WORK REQUIRED: Copy each line from the entries that the word "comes" appears in.

DATA SHOWN:
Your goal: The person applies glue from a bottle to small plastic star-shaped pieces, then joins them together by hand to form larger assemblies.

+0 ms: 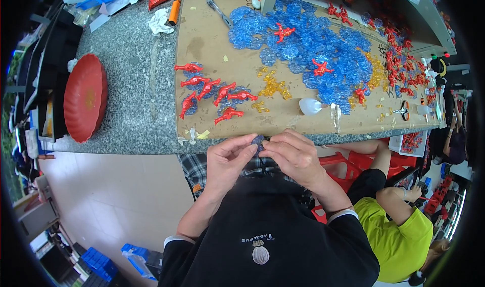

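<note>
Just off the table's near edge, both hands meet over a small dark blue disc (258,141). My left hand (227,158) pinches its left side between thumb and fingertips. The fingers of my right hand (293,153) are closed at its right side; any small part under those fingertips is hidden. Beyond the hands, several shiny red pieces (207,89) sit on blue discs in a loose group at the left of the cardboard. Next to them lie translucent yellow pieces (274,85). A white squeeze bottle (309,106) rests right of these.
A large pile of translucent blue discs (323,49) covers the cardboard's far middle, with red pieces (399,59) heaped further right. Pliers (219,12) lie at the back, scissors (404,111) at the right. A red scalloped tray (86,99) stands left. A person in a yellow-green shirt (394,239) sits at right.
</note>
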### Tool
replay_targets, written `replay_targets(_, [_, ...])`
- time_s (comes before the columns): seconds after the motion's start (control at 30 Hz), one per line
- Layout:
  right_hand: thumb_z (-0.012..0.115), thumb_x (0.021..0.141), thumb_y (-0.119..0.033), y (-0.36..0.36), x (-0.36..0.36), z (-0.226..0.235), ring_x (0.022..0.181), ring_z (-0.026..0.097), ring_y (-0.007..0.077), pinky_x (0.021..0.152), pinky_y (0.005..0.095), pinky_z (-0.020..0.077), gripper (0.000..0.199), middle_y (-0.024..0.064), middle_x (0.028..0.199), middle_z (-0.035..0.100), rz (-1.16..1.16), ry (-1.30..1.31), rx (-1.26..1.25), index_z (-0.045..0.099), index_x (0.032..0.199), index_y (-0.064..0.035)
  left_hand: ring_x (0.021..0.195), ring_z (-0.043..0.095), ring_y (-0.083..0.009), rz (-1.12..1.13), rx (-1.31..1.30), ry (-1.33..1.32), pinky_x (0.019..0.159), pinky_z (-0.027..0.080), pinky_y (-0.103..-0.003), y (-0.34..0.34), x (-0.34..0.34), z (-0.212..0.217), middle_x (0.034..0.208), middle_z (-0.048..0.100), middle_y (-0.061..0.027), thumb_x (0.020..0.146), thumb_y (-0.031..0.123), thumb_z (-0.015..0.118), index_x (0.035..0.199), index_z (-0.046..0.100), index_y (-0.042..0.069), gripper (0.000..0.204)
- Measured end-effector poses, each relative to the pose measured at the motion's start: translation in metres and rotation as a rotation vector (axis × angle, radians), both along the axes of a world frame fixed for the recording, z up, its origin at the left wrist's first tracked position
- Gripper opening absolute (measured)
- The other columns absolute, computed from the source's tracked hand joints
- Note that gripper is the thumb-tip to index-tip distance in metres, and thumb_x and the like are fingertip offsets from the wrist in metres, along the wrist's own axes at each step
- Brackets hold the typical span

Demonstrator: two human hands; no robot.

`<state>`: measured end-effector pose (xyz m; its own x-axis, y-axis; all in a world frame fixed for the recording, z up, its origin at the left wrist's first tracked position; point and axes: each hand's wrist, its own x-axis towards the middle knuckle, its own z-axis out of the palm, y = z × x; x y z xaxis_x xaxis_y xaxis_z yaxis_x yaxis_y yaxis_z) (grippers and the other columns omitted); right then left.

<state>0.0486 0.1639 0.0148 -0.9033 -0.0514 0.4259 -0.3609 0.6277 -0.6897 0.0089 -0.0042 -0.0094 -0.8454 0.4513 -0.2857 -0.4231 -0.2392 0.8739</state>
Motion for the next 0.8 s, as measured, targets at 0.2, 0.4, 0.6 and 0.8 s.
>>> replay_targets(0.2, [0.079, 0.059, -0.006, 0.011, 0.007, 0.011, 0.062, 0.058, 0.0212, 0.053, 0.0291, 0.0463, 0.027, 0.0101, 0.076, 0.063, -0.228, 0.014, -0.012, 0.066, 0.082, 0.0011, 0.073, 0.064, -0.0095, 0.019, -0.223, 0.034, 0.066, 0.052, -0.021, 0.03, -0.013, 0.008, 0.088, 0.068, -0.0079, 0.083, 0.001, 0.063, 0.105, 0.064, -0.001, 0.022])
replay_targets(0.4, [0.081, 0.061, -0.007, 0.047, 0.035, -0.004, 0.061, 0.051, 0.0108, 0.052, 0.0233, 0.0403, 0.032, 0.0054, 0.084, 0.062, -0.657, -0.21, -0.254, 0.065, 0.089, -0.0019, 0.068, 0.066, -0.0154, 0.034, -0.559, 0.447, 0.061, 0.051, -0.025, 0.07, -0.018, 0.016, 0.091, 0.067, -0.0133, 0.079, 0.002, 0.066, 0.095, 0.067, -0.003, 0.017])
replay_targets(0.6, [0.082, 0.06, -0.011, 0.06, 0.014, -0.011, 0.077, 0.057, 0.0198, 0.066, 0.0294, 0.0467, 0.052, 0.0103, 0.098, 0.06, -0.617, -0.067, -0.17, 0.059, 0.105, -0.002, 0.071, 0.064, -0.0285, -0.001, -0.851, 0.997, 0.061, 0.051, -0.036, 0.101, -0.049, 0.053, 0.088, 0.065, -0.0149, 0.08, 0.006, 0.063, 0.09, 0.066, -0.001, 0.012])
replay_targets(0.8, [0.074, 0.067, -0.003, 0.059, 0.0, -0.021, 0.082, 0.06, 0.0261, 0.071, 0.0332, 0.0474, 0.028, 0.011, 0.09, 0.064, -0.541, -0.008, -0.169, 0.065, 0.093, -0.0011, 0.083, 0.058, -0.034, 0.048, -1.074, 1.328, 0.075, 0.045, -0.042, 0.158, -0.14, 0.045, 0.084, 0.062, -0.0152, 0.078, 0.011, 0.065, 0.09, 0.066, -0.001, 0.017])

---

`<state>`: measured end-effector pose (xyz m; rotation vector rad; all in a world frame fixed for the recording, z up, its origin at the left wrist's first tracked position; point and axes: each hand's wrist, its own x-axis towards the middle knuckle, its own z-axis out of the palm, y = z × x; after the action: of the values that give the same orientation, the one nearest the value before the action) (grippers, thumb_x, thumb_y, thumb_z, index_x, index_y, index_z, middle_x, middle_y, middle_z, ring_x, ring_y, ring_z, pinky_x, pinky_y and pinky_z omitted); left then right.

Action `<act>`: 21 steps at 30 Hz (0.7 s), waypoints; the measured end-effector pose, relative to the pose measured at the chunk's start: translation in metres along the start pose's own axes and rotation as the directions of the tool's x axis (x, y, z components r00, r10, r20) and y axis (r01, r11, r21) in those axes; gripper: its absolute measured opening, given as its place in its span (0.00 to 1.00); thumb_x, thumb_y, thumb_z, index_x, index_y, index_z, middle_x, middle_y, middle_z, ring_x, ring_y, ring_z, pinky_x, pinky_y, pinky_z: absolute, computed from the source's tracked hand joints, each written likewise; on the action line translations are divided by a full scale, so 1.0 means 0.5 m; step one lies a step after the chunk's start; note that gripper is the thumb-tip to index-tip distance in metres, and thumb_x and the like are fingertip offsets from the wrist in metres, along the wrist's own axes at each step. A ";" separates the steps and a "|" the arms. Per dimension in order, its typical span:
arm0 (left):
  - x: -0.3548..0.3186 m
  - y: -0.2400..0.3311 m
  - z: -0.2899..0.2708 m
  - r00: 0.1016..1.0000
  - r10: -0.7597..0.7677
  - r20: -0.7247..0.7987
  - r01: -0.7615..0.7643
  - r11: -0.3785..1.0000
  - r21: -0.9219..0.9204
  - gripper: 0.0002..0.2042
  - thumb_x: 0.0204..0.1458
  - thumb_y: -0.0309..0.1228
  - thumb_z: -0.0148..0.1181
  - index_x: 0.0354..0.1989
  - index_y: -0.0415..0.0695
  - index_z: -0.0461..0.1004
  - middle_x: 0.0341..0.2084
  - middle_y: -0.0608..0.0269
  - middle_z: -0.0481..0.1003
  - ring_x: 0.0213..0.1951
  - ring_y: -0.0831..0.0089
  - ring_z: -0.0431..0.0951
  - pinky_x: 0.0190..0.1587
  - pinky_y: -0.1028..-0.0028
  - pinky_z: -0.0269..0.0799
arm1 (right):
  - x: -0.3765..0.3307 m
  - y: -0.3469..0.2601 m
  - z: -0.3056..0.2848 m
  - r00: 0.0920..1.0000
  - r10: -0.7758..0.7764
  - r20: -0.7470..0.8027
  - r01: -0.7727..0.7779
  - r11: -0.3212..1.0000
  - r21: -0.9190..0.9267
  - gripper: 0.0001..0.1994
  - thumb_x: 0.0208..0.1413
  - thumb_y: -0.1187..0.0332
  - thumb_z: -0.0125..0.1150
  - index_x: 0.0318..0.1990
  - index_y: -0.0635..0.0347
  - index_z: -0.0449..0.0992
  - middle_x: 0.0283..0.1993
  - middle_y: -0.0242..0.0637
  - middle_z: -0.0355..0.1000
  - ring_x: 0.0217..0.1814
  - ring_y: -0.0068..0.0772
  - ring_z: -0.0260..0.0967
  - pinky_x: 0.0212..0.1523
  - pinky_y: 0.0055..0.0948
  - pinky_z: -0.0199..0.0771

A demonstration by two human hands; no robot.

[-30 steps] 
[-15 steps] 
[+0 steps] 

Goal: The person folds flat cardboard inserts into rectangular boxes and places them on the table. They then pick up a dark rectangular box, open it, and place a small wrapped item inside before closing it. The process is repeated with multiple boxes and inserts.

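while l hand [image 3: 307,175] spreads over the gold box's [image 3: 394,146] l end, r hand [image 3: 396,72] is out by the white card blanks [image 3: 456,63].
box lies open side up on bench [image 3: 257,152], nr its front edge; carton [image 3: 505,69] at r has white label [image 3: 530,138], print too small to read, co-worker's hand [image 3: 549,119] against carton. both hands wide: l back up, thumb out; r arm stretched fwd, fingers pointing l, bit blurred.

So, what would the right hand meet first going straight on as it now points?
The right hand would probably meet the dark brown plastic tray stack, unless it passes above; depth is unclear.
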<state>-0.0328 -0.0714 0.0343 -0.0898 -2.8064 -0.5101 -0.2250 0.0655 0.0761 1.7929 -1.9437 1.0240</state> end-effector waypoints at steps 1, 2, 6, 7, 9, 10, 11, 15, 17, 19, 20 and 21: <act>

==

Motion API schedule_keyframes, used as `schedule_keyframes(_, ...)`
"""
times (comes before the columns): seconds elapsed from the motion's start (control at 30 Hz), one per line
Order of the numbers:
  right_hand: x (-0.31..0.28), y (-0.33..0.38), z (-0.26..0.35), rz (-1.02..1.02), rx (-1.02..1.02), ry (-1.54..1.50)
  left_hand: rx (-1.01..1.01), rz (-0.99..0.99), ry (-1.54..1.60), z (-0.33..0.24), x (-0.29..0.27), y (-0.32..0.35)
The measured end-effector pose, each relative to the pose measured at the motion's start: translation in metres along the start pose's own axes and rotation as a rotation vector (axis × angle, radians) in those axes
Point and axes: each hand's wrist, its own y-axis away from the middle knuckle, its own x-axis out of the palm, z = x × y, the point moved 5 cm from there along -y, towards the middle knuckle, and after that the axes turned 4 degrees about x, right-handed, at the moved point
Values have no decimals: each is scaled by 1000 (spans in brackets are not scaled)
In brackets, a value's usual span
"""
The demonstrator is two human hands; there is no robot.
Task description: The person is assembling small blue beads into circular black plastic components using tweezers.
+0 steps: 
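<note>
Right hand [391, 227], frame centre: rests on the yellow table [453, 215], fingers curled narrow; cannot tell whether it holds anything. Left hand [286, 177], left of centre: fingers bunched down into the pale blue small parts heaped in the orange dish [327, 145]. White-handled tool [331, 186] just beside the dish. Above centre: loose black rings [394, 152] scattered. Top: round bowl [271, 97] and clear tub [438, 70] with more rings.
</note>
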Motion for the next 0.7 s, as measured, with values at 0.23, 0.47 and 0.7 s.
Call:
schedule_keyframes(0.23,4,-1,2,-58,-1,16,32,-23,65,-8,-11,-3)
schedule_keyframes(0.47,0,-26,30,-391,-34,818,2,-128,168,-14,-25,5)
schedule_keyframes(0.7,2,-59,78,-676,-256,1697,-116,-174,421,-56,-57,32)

EXERCISE RESPONSE:
- time_s (comes before the columns): seconds after the motion's start (control at 30 Hz), one per line
times (comes before the columns): seconds elapsed from the motion's start (control at 30 Hz), one per line

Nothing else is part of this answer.